In other words, you open the door to Donald Trump, a blowhard billionaire bully.
But The Donald is
actually doing the GOP a big favor, even if he doesn’t win. He is showing
Republicans exactly what they have become. Look at the percentage of the party
that supports even his craziest, most unconstitutional ideas, such as the ban
on Muslims entering the country. If you don’t like Donald, don’t blame him. He’s
not inventing these wacky positions. He’s not the source of the anger. He’s
merely echoing back to the party faithful what they have come to believe and
feel over the past several years of tea-party hysteria and Faux News misinformation.
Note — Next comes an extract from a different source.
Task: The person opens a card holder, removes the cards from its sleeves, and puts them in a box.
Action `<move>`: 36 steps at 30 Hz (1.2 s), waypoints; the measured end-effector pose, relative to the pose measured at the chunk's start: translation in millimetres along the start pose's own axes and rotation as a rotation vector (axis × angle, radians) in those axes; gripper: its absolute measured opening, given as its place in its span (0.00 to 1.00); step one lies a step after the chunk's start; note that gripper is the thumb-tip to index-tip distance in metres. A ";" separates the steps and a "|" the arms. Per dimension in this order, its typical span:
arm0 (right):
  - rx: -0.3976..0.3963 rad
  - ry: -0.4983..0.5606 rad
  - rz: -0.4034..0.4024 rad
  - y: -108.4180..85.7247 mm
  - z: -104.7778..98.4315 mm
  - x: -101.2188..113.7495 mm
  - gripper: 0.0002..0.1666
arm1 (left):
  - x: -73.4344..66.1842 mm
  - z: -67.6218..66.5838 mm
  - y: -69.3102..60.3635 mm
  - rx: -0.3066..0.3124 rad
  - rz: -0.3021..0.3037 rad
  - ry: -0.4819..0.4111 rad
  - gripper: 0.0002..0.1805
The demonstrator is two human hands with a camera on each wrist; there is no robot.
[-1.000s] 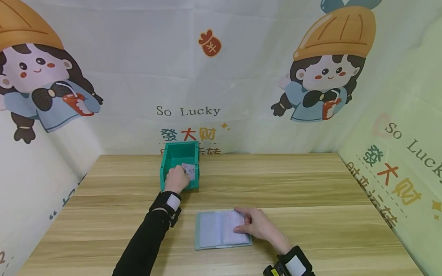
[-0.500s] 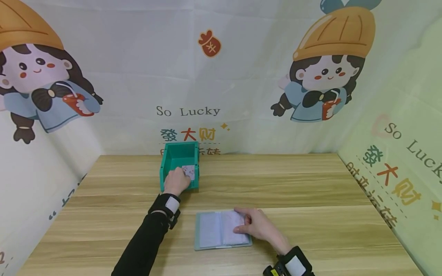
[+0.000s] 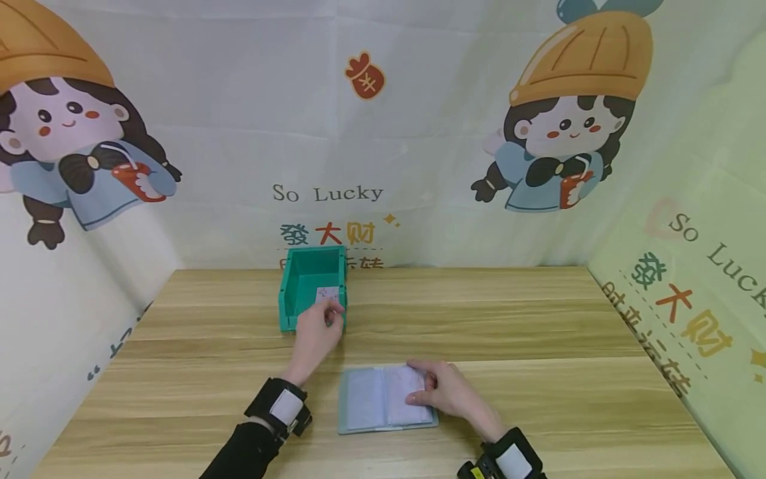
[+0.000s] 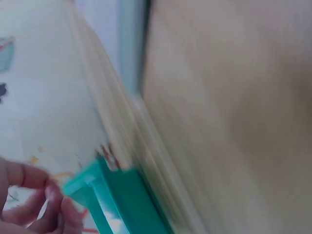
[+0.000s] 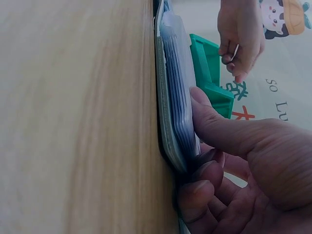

His views on Hispanics, on women, on Muslims, on other politicians? He only
spouts them because he is shrewd and understands how much they resonate with the
Republican base. If you don’t like The Donald, maybe you don’t belong in the
Republican Party, because he is merely reflecting its real values, what it has
become.
Not Enough Navel-Gazing
After the
thrashing Mitt Romney received in the 2012 election, the GOP party bosses did
some serious navel-gazing. They even commissioned a study to identify what they
would need to do to win the presidency in 2016. The results were predictable.
Demographics in the country were changing. Older white males, who represent the
GOP base, were a shrinking segment of society. They would have to find ways to
appeal to ethnic minorities, women, and younger voters. They would have to
choose a candidate who was not so far right that he would turn off the moderate
independents. So, how did this little exercise in self-analysis go? Obviously,
there was not nearly enough navel-gazing.
Look at the roster
of candidates the GOP has fielded. Not a moderate in the bunch. Well, maybe
John Kasich. On some issues. But who are the leaders at this point, as we head
into the first primaries? Donald Trump, Ted Cruz, Marco Rubio, and a rapidly
fading Ben Carson. Ted Cruz? Seriously? He’s the best hope for beating Trump?
Cruz couldn’t get 10 percent of the moderate vote. He annoys even his fellow
Republican Senators. So much for the GOP learning anything from its own self-study.
This is a party that is totally rudderless and is searching in all the wrong
places for its soul.
So?
Well, maybe more right-leaning
LDS voters ought to look at the party they support and recognize it for what it
has become—and reconsider how they vote.
Bernie Sanders,
anyone?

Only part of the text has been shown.